PostPosted: Sat Nov 29, 2008 8:17 pm    Post subject: Reply to Heaton's External Interface post Reply with quote

The original of this message is near the end of the thread on the topic "crossfade tunes", reposted here:

heaton wrote:
I want to use Amadeus Pro to capture the audio of LPs and cassettes.
I have a usb turntable for the LPs and a deck for the cassettes.

I have recorded some cassettes directly from deck to iMac and have
been generally satisfied with the results. But I have read that using
an external audio-capture device results in a cleaner signal and
better recording. Is this true? If so, I have my eye on the Edirol
UA-1EX usb audio interface, for less than $100. Would such a device
just sit between the cassette deck and line-in on the computer,
somehow resulting in a better recording than recording without the
device?

Is such a device desirable for recording from the turntable, or is
the fact that the turntable is usb good enough? If desirable, I would
appreciate a recommendation for a device that will enable recording
from both sources.

And if I may drift far from Amadeus, can I get better sound quality
from my external speakers by going through this same device?

Thanks for help.
CP


Opinions vary. It also depends upon the nature of the original source materials which you are working with: live recordings and audiophile recordings will likely have more dynamic range, and are more likely to benefit from a higher-end interface than what is built into a computer (any). I work with pre-recorded commercial audio (e.g. stuff originally from CDs, LPs, or tapes from recording labels), non-audiophile, so i find that with careful level setting, the built-in A/D hardware on my Macs is sufficient.

Audio interface devices like the UA-1EX (nice, from what i have read) sit between the analog audio source and the computer. No, it does not use the Mac’s line in… it itself is doing the analog to digital (A/D) conversion, and outputs USB (or for other devices, FireWire) digital audio into the USB (or FW) port on the Mac.
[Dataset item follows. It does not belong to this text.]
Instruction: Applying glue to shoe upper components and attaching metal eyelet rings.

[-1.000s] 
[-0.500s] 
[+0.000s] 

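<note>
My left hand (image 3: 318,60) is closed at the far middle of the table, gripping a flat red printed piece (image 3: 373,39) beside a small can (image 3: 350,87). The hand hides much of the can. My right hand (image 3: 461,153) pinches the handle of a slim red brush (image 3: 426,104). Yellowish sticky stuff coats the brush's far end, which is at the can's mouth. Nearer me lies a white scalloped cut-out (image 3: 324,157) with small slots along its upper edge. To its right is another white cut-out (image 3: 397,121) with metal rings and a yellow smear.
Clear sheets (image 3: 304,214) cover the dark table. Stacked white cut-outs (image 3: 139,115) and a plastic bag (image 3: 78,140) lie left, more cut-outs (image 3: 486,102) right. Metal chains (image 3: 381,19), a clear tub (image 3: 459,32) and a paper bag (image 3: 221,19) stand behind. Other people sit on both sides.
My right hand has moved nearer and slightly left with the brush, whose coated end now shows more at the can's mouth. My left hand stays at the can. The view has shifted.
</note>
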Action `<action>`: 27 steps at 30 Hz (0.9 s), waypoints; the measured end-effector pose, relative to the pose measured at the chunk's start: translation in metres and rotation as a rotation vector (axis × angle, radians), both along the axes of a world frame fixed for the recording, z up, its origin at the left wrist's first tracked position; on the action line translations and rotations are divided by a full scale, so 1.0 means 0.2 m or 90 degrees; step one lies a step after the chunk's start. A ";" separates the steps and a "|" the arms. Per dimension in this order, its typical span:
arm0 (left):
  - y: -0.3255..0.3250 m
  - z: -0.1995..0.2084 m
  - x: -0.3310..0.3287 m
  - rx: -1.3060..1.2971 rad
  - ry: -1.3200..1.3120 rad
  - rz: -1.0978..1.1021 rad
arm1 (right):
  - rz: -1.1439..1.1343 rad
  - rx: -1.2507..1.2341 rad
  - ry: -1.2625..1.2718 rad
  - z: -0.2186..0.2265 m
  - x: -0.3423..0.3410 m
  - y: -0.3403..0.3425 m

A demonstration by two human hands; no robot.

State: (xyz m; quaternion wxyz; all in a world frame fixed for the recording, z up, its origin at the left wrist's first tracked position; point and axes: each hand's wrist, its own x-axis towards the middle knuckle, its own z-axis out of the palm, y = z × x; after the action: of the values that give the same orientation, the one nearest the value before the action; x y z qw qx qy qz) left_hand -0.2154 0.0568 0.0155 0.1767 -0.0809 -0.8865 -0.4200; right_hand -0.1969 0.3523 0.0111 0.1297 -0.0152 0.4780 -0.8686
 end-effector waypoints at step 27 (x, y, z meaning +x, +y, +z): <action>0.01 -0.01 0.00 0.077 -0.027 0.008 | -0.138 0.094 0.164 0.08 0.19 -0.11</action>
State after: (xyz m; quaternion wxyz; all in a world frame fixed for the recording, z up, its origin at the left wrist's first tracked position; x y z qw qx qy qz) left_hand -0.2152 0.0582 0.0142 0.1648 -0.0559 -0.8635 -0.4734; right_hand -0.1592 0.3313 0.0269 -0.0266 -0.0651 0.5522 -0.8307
Advantages of external A/D (and usually also D/A for the output side of things) include:


    Better circuitry
    Better isolation from the vast amount of internal digital noise inside a computer
    Sometimes more input/output options, or other features


Unless its circuitry is lousy, the USB turntable is not likely to benefit from an alternative connection. If it has an alternative which is line level out, that will probably not help, since some of the (assumed inferior, or you'd just use its USB out) circuitry is still in place. A direct low-level from the cartridge output might possibly benefit being fed into a nice external RIAA equalized preamp, then into your preferred A/D converter (Mac internal or something like the Edirol).

In terms of the output to your speakers, again it depends upon the Mac, how critical one is, and the nature of the audio sources. I am fairly critical though not an extreme audiophile, and i find the built-in audio output of most Macs i have used to be fully sufficient for both critical headphone listening and feeding into a good mid-fi component audio system with full-sized speakers. A friend who also does audio work and is an Amadeus owner/user who has an M-Audio Transit (competing product to the UA-1EX) finds no advantage/disadvantage to using the Transit audio output vs. his TiBook audio output and uses them interchangeably (actually probably the built-in output more often as that is slightly more convenient).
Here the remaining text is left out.